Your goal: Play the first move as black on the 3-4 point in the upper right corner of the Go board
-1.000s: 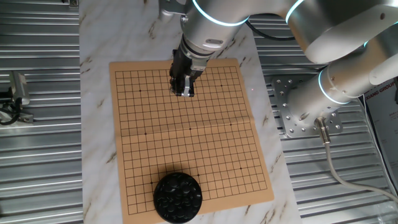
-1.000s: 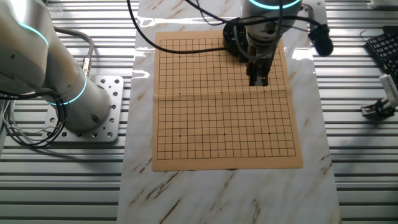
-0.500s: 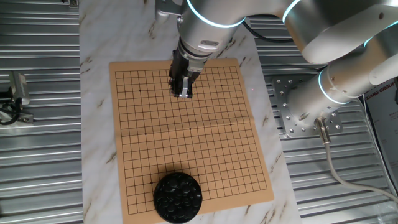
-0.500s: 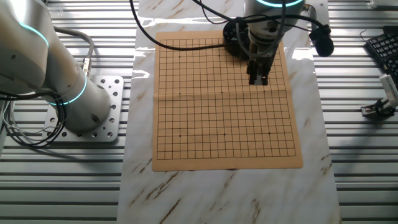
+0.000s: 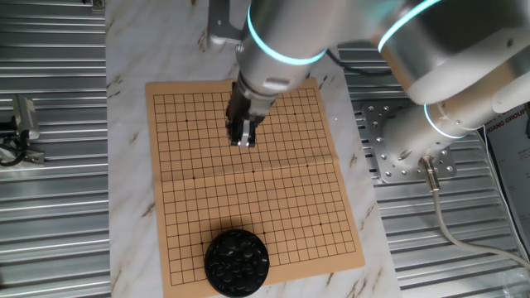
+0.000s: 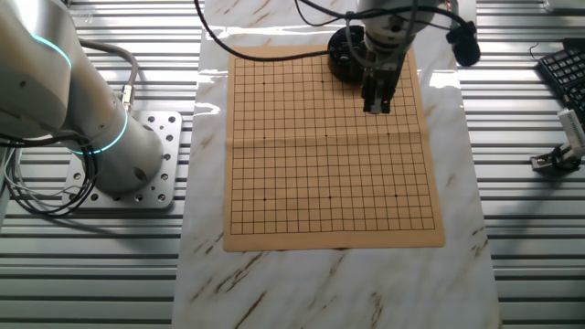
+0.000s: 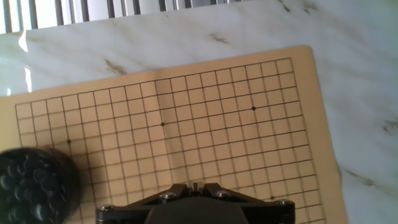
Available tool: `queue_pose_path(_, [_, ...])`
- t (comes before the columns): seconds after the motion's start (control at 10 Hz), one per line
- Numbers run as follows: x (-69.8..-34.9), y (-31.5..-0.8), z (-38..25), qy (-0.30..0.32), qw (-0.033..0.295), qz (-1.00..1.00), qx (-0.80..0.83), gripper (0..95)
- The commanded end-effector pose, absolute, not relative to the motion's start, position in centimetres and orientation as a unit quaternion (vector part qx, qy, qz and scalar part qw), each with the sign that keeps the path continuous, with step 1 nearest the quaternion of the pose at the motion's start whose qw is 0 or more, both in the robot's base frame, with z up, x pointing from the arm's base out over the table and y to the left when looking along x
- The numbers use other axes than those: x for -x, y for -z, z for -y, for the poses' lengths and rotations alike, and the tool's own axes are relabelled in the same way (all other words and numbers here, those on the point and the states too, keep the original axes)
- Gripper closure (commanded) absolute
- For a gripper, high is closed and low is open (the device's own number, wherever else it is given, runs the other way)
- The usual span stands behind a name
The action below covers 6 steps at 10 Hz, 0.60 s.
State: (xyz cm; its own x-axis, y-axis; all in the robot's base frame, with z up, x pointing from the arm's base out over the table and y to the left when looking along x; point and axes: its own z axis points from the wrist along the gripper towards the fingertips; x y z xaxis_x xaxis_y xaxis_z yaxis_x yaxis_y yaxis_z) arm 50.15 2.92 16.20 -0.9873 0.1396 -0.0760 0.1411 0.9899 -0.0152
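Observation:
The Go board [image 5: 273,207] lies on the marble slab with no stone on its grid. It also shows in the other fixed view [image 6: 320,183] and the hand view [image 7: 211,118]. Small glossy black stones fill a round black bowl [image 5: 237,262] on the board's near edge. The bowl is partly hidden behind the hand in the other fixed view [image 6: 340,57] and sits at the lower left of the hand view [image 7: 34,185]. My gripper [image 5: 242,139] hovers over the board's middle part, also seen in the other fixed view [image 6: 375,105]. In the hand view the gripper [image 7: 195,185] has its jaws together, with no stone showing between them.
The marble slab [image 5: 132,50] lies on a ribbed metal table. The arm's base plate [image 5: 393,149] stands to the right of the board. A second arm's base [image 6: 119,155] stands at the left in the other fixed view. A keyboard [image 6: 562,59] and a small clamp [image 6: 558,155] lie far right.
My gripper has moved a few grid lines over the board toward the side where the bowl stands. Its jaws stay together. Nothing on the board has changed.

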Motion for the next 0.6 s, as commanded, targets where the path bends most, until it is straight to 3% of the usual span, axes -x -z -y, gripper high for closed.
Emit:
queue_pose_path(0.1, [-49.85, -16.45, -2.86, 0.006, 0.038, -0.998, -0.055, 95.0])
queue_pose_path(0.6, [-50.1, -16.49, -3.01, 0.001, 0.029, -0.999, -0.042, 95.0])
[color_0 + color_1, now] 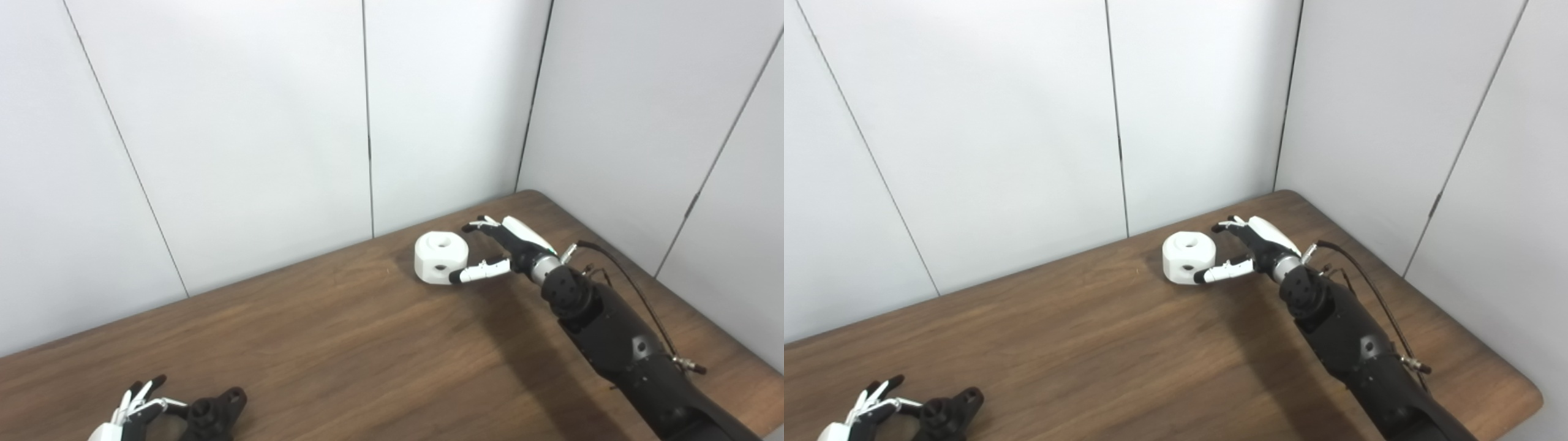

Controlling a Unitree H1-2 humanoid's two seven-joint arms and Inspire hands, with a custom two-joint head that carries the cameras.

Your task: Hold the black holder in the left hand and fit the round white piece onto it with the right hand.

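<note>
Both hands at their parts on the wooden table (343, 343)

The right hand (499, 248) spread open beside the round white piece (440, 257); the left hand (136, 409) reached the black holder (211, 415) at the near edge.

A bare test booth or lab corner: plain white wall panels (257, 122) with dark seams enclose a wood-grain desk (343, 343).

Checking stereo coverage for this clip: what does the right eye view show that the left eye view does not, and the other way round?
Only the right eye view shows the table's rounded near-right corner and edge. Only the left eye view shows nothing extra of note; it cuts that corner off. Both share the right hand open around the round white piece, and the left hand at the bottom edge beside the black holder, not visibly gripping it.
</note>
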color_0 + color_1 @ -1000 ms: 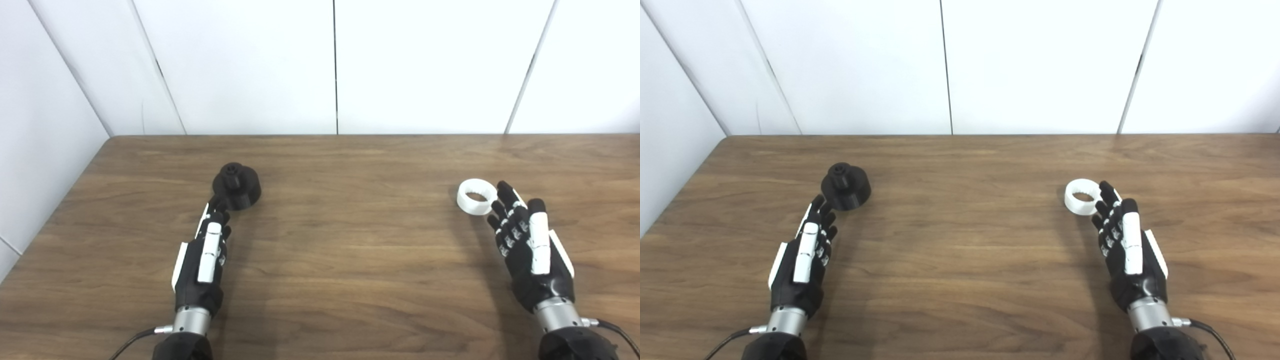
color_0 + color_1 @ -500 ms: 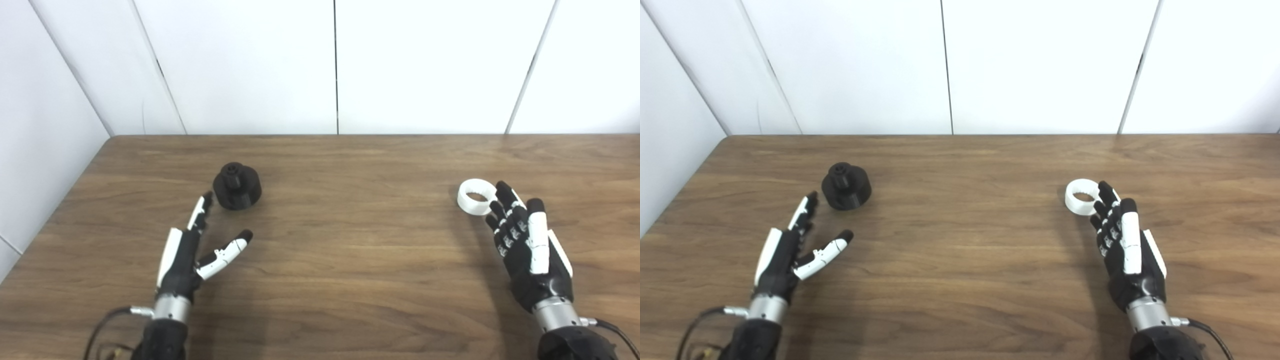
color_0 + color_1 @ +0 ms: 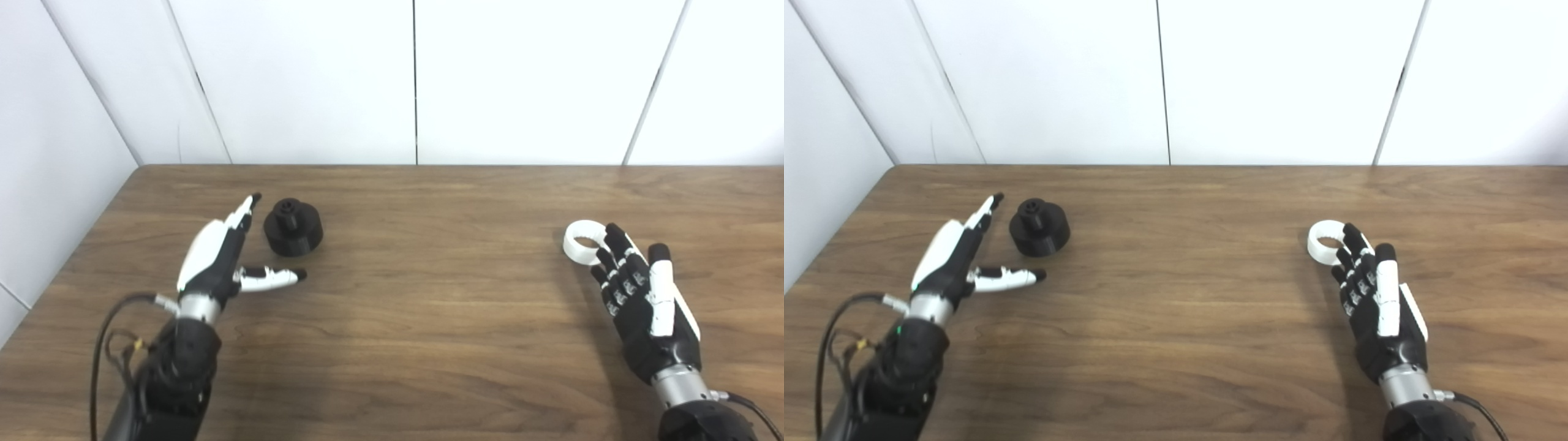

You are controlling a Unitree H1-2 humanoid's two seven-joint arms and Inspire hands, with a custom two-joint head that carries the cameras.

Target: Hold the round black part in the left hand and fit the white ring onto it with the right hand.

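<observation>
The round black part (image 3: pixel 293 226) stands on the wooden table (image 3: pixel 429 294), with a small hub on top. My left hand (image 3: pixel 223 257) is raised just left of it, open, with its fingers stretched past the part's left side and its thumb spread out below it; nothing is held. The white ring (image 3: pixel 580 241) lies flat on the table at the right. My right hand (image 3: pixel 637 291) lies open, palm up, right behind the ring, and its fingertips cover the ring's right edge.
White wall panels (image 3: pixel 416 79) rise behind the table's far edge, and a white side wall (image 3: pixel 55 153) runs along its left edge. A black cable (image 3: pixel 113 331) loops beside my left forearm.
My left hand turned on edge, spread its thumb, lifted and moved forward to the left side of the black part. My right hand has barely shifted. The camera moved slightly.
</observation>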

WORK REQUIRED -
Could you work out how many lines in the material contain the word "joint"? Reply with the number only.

ANSWER TO THE EXERCISE -
2